## What you are asked to do
Reproduce the data exactly and drop any pictures it holds.

+++++

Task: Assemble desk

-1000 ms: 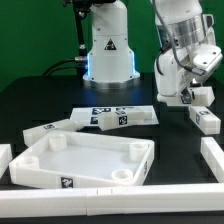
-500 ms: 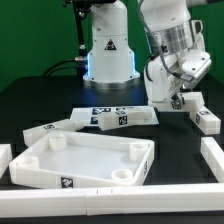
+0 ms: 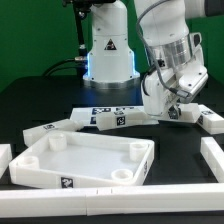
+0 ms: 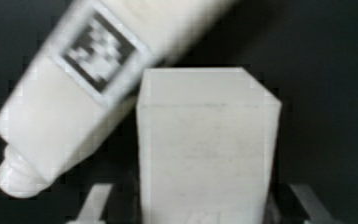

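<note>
Closed tight, the claw [image 3: 176, 108] [image 4: 197, 206] grips a short white desk leg, the held leg [image 3: 182, 114] [image 4: 202, 130]. In the wrist view its fingers [image 4: 105, 200] sit on both sides of this square leg and press on it. The claw is low, near the black tabletop [image 3: 30, 100], on the exterior view's right. I cannot tell if the held leg rests on the tabletop or is just above it.

Another leg, the tagged leg [image 3: 212, 119] [image 4: 83, 90], lies just beside the held leg. It has a black-and-white square tag and one round end. In the wrist view it is tilted and looks like it touches the held leg near one corner.

The big desk top [image 3: 95, 141] lies flat at the front of the tabletop, with its raised rim up. A round socket [image 3: 122, 175] shows in one of its corners. It is well apart from the claw.

Two more legs lie behind the desk top: the left leg [image 3: 52, 130] and the middle leg [image 3: 140, 117]. The marker board [image 3: 92, 110] lies flat just behind the middle leg.

Long white border bars [image 3: 110, 190] lie around the edge of the tabletop. The white robot base [image 3: 108, 50] stands at the back.
</note>
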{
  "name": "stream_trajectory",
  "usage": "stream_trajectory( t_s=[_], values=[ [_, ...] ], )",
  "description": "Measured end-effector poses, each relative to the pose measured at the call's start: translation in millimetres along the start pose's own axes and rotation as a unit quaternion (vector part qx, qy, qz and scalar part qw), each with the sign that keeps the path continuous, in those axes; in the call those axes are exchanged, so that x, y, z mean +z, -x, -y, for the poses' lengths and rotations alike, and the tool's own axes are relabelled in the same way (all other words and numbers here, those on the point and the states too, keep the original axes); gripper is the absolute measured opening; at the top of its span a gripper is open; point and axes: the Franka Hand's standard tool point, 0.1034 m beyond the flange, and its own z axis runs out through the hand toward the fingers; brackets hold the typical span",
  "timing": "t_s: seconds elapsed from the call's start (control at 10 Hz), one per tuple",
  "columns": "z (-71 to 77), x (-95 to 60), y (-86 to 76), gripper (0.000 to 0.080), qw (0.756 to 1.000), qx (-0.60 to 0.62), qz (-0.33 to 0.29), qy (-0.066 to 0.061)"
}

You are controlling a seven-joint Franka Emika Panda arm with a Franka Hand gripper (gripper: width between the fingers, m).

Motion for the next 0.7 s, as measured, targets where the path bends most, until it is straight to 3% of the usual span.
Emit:
stream_trajectory(
  t_s=[0.1,0.2,0.3,0.4,0.5,0.7],
  values=[
    [-0.8,-0.1,0.3,0.0357,1.000,-0.001,0.000,0.000],
    [-1.1,0.7,-0.2,0.0357,1.000,-0.001,-0.001,0.001],
    [-1.3,1.0,-0.5,0.0559,1.000,-0.001,-0.001,0.001],
    [-1.3,1.2,-0.6,0.0559,1.000,-0.001,-0.001,0.001],
    [-1.0,0.1,-0.4,0.0630,1.000,-0.006,0.000,0.001],
    [3.0,-36.0,1.4,0.0646,0.998,-0.060,0.026,-0.005]
  ],
)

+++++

## Exercise result
Task: Assemble desk

-1000 ms: 
-500 ms: 
+0 ms: 
+0 ms: 

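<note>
Closed tight, the claw [image 3: 176, 108] [image 4: 197, 206] grips a short white desk leg, the held leg [image 3: 182, 114] [image 4: 202, 130]. In the wrist view its fingers [image 4: 105, 200] sit on both sides of this square leg and press on it. The claw is low, near the black tabletop [image 3: 30, 100], on the exterior view's right. I cannot tell if the held leg rests on the tabletop or is just above it.

Another leg, the tagged leg [image 3: 212, 119] [image 4: 83, 90], lies just beside the held leg. It has a black-and-white square tag and one round end. In the wrist view it is tilted and looks like it touches the held leg near one corner.

The big desk top [image 3: 95, 141] lies flat at the front of the tabletop, with its raised rim up. A round socket [image 3: 122, 175] shows in one of its corners. It is well apart from the claw.

Two more legs lie behind the desk top: the left leg [image 3: 52, 130] and the middle leg [image 3: 140, 117]. The marker board [image 3: 92, 110] lies flat just behind the middle leg.

Long white border bars [image 3: 110, 190] lie around the edge of the tabletop. The white robot base [image 3: 108, 50] stands at the back.
</note>
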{
  "name": "stream_trajectory",
  "usage": "stream_trajectory( t_s=[_], values=[ [_, ...] ], )",
  "description": "Measured end-effector poses, each relative to the pose measured at the call's start: translation in millimetres along the start pose's own axes and rotation as a unit quaternion (vector part qx, qy, qz and scalar part qw), each with the sign that keeps the path continuous, in those axes; in the call those axes are exchanged, so that x, y, z mean +z, -x, -y, for the poses' lengths and rotations alike, and the tool's own axes are relabelled in the same way (all other words and numbers here, those on the point and the states too, keep the original axes); gripper is the absolute measured opening; at the top of its span a gripper is open; point and axes: the Franka Hand's standard tool point, 0.1034 m beyond the flange, and its own z axis runs out through the hand toward the fingers; brackets hold the typical span",
  "timing": "t_s: seconds elapsed from the call's start (control at 10 Hz), one per tuple",
  "columns": "z (-71 to 77), x (-95 to 60), y (-86 to 76), gripper (0.000 to 0.080), qw (0.756 to 1.000), qx (-0.60 to 0.62), qz (-0.33 to 0.29), qy (-0.066 to 0.061)"
}

You are controlling a seven-joint Franka Emika Panda arm with a Franka Hand gripper (gripper: width between the fingers, m).

Motion for the next 0.7 s, as measured, targets where the path bends most, until it is straight to 3% of the usual span.
Emit:
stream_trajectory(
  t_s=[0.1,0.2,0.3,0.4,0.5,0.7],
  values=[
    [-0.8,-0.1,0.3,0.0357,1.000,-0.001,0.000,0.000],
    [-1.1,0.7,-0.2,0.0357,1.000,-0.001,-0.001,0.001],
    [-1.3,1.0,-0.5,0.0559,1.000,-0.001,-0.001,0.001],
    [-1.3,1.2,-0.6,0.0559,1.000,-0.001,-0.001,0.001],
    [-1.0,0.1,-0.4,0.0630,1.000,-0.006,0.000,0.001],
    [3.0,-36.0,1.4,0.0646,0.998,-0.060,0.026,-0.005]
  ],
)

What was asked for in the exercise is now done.